Sivert Bakken est décédé le 23 décembre à l’âge de 27 ans en Italie. Johan-Olav Botn a remporté l’or lors de l’individuel des JO de Milan-Cortina, le mardi à Anterselva.

De notre envoyé spécial à Anterselva,

Du 18 au 21 décembre, au Grand Bornand, le biathlon a une nouvelle fois été dominé par la Norvège, qui a remporté trois titres sur six épreuves. On craignait déjà une nouvelle razzia de médailles norvégiennes aux JO de Milan-Cortina 2026, deux mois plus tard.
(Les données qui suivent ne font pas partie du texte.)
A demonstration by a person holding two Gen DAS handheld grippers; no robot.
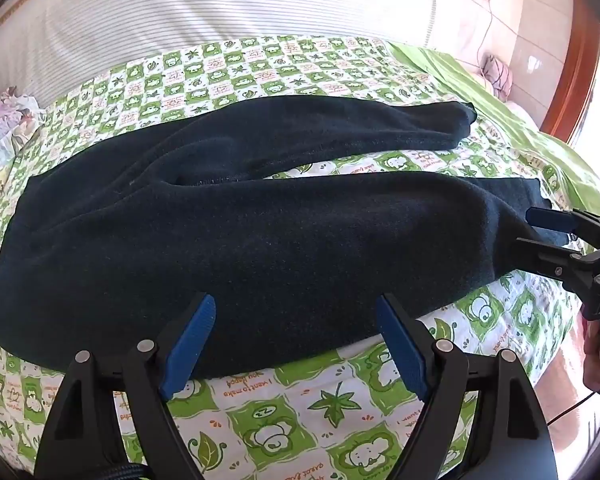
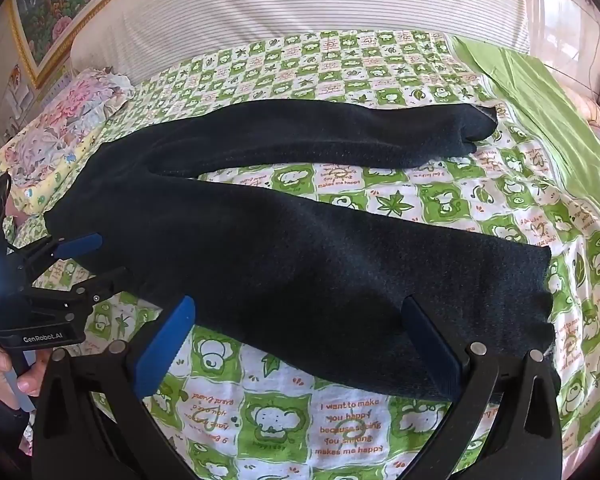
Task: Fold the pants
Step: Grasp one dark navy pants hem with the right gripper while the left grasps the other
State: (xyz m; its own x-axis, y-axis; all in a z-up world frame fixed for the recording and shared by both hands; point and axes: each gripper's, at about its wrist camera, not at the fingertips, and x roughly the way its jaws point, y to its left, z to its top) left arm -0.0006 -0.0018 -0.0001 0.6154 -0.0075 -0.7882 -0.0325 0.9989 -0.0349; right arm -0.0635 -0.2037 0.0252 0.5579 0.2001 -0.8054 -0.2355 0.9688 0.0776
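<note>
Dark navy pants point(image 1: 236, 240) lie spread flat on the green-and-white patterned bedsheet point(image 1: 260, 420), waist to the left, the two legs apart and running right. My left gripper point(image 1: 296, 312) is open, its blue pads over the near edge of the pants near the waist. It also shows in the right wrist view point(image 2: 100, 258), open at the waist edge. My right gripper point(image 2: 300, 320) is open over the near leg point(image 2: 380, 280) close to its cuff. In the left wrist view the right gripper point(image 1: 528, 228) sits at that cuff. The far leg point(image 2: 340, 136) lies free.
A floral pillow point(image 2: 60, 128) lies at the left of the bed. A striped headboard point(image 2: 300, 4) runs along the back. A plain green sheet point(image 2: 540, 112) covers the right side. A framed picture point(image 2: 68, 4) hangs on the wall. A wooden door frame point(image 1: 572, 60) stands at the right.
</note>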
Ce pays, avec moins de 6 millions d’habitants, continue de prouver son statut de nation dominante dans cette discipline, même après le départ du légendaire Johannes Boe.

Cependant, mardi, nous avons été surpris par l’enthousiasme suscité par la victoire de Johan-Olav Botn dans l’épreuve individuelle, bien que cela signifie que notre Éric Perrot national ne décroche pas sa deuxième médaille d’or consécutive à ses premiers JO. Au milieu de ces moments forts, l’équipe norvégienne a été frappée par un terrible drame : le décès brutal de Sivert Bakken, âgé de 27 ans, survenu le 23 décembre, après qu’il ait terminé 5e du sprint au « Grand Bo » quatre jours auparavant.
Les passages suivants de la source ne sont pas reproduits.